NASA Has Just Opened a Container of Potential Lunar Gasses Sealed For 50 Years

NASA Has Just Opened a Container of Potential Lunar Gasses Sealed For 50 Years

For the last 50 years, geologists have been slicing slivers from the lunar rocks of the Apollo missions for study, generating several significant discoveries in the process. Two samples, on the other hand, have remained vacuum-sealed for the whole duration. NASA has now established one. Superstitious people may consider this as a risky step, akin to uncovering a cursed tomb or other ill omens, but NASA is beyond such foolish worries, and anyhow, how awful could 2022 get? There was a brief rush of crucial research when the six Apollo missions to accomplish lunar landings returned with their rocks.

As the technology for studying rocks improved, discoveries that could not have been discovered at the time began to emerge. Unfortunately, any gases trapped in pockets inside the lunar material would have escaped over the period most samples were held on Earth, preventing us from examining them with contemporary technology.
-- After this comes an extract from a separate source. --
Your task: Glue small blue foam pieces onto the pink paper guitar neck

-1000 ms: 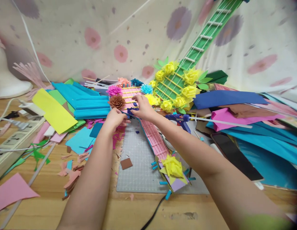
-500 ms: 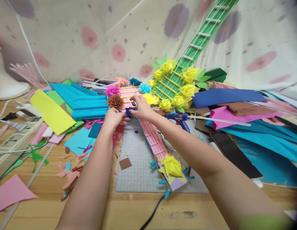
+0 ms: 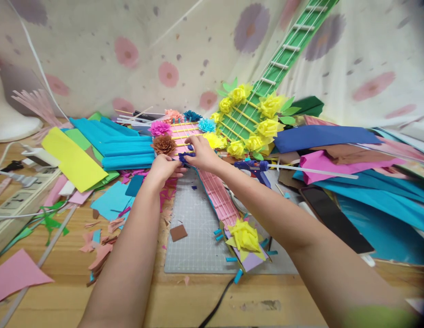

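A pink paper guitar (image 3: pixel 220 196) lies on the grey cutting mat (image 3: pixel 194 246), its body at the far side and its neck toward me. Paper flowers ring the body: a brown one (image 3: pixel 164 145), a magenta one (image 3: pixel 160 128), a light blue one (image 3: pixel 207 125) and others. Between my hands is a dark blue paper flower (image 3: pixel 185 157) at the body's near edge. My left hand (image 3: pixel 167 167) pinches its left side, fingers closed. My right hand (image 3: pixel 201 153) grips it from the right with thumb and fingers; the fingertips partly hide the flower.
A green paper guitar (image 3: pixel 239 125) with yellow flowers leans against the curtain behind. To the right are a blue glue gun (image 3: pixel 255 171), a black phone (image 3: pixel 335 218) and piled coloured paper (image 3: pixel 328 139). A power strip (image 3: pixel 23 205) and paper scraps (image 3: pixel 102 255) lie left.
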### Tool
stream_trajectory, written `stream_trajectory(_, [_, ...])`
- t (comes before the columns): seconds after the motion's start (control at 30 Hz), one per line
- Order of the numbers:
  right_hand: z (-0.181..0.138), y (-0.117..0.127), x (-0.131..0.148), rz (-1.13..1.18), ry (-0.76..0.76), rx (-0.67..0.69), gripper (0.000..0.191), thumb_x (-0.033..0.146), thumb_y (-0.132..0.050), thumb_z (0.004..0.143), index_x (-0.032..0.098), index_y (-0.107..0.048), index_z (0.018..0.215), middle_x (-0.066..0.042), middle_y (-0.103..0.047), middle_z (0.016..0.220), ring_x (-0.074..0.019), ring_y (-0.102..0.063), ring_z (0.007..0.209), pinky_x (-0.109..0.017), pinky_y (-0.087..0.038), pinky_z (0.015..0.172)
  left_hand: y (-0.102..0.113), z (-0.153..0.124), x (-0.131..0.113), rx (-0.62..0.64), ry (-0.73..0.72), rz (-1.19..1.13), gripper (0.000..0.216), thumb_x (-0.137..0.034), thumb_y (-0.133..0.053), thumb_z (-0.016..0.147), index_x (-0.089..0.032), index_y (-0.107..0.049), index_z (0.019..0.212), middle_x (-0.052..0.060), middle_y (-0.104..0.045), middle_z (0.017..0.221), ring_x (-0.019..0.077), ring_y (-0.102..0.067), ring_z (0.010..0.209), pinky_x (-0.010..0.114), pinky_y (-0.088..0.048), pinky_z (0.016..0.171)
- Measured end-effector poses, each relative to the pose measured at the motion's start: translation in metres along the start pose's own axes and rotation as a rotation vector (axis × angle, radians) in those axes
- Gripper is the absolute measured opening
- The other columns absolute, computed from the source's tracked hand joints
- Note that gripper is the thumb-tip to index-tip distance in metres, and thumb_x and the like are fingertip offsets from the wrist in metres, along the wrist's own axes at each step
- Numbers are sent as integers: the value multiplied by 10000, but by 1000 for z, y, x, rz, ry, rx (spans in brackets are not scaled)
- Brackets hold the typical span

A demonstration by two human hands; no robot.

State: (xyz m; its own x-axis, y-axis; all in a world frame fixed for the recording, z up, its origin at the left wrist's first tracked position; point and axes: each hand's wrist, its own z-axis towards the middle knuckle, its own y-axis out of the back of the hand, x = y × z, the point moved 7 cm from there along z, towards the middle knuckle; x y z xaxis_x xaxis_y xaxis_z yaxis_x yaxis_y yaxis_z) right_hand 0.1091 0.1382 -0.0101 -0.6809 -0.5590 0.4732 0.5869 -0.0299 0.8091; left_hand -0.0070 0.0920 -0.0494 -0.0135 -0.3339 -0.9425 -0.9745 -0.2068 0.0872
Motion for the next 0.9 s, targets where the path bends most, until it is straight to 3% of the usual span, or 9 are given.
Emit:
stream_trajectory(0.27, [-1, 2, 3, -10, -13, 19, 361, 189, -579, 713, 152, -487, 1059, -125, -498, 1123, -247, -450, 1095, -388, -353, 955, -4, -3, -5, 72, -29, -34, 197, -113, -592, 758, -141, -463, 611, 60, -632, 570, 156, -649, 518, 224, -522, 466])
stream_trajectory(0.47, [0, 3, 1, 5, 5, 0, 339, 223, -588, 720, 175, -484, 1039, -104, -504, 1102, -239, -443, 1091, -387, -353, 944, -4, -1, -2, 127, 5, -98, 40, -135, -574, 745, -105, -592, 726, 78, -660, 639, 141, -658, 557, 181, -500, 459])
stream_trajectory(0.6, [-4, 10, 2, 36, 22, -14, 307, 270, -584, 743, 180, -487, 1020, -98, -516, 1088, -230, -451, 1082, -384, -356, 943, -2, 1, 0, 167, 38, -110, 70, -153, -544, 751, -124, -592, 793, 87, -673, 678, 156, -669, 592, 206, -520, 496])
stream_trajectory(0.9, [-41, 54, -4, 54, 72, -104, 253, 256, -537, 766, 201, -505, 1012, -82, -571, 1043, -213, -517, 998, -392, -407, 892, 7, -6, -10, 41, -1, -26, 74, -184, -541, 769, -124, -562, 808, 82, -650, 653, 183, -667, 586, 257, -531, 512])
Two samples stored in sealed containers on the Moon and not opened since scientists hope are the exception. One of them has now been opened, having been returned by Apollo 17 (the last crewed trip to the Moon). In a statement, Professor Alex Meshik of Washington University in St Louis stated, “For the previous 50 years, the lunar core has been sealed in a core sample vacuum container, which was then enclosed in an exterior vacuum container.” All of this was wrapped in Teflon bags, which were then placed in a nitrogen box within a vault to keep it safe from the Earth’s atmosphere, light, and even scientists eager to move ahead of their peers.

Meshik is part of the NASA-designated team that will carefully open the sample in the hopes of identifying whether any gas is there, and if so, whether it is original lunar material or has seeped in since, despite all efforts to avoid it. “There is no such thing as a perfect vacuum seal,” Meshik explained. “There was no way of knowing how the containers’ vacuum seals had held up after 50 years.” Did they manage to keep the vacuum? “Did they leak to any extent?” The extraction procedure was created to deal with a variety of distinct leakage conditions, adding to the task’s complexity.

We may learn nothing about lunar conditions in the worst-case situation, but we will be taught a lesson about the failure of sealing devices. Molecules that have escaped from the containers have been gathered, and the rocks will be examined to determine whether any gasses that have been trapped in the rocks have escaped. The world’s most advanced mass spectrometers will be used to analyze both the original and subsequent samples.

We’ll have to wait weeks for all of the possible gasses to disperse, and months for peer-reviewed results, but when they do, they’ll include comparisons with another sample taken at the same location but not preserved in this manner. Aside from the jokes about 2022 not being a risky year, there is a purpose for the opening date. In a blog post, NASA’s Thomoa Zurbuchen said, “Understanding the geologic history and development of the Moon samples at the Apollo landing sites will help us prepare for the sorts of materials that may be found during Artemis.”

The investigation will reveal if the Artemis mission needs even more safeguards to keep samples safe for future generations of researchers. It could also be useful for storing Martian pebbles. Although the Apollo missions missed the poles, which are now expected to hold underlying water ice, they landed at widely scattered areas in the hopes of capturing the Moon’s variety. The sample was found in an ancient landslide in the Taurus-Littrow Valley, which is located in the 3.8 billion-year-old mountains surrounding Mare Serenitatis. The material had been buried deep enough that its temperature would never have surpassed 0o C even over the long lunar day, boosting the likelihood that gasses would remain trapped inside.